AISep 11, 2025

Compositional Concept Generalization with Variational Quantum Circuits

arXiv:2509.09541v1h-index: 262025 IEEE International Conference on Quantum Artificial Intelligence (QAI)
Originality Incremental advance
AI Analysis

This addresses the lack of compositional generalization in vision-language models, which is a key cognitive ability, but the approach is incremental as it builds on existing quantum and classical methods.

The paper tackled the problem of compositional generalization in AI by using variational quantum circuits to learn representations from compositional tensor-based models on an image captioning task, achieving proof-of-concept results with noisy multi-hot encodings and outperforming classical models on CLIP vectors.

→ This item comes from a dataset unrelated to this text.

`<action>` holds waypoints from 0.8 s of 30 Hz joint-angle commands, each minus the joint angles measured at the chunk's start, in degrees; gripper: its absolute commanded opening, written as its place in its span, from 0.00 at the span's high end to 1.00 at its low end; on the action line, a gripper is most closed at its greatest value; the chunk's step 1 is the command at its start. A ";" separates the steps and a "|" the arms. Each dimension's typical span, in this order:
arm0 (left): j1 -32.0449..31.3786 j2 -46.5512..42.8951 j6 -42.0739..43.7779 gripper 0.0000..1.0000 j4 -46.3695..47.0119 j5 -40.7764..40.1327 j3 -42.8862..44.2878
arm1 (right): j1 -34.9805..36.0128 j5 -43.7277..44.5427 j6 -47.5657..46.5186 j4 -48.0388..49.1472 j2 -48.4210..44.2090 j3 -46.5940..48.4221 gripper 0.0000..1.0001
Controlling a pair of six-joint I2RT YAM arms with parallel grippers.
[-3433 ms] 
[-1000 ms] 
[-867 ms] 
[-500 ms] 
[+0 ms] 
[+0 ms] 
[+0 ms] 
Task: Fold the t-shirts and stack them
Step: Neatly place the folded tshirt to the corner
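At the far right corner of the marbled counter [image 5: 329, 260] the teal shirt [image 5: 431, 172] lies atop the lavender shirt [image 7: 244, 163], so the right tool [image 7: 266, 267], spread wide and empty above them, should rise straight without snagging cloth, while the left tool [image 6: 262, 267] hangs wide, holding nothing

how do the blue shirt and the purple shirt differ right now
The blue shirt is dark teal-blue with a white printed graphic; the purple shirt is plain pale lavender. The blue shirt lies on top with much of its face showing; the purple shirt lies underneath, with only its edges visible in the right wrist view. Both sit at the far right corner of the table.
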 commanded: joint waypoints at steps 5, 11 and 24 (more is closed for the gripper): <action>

Compositional generalization is a key facet of human cognition, but lacking in current AI tools such as vision-language models. Previous work examined whether a compositional tensor-based sentence semantics can overcome the challenge, but led to negative results. We conjecture that the increased training efficiency of quantum models will improve performance in these tasks. We interpret the representations of compositional tensor-based models in Hilbert spaces and train Variational Quantum Circuits to learn these representations on an image captioning task requiring compositional generalization. We used two image encoding techniques: a multi-hot encoding (MHE) on binary image vectors and an angle/amplitude encoding on image vectors taken from the vision-language model CLIP. We achieve good proof-of-concept results using noisy MHE encodings. Performance on CLIP image vectors was more mixed, but still outperformed classical compositional models.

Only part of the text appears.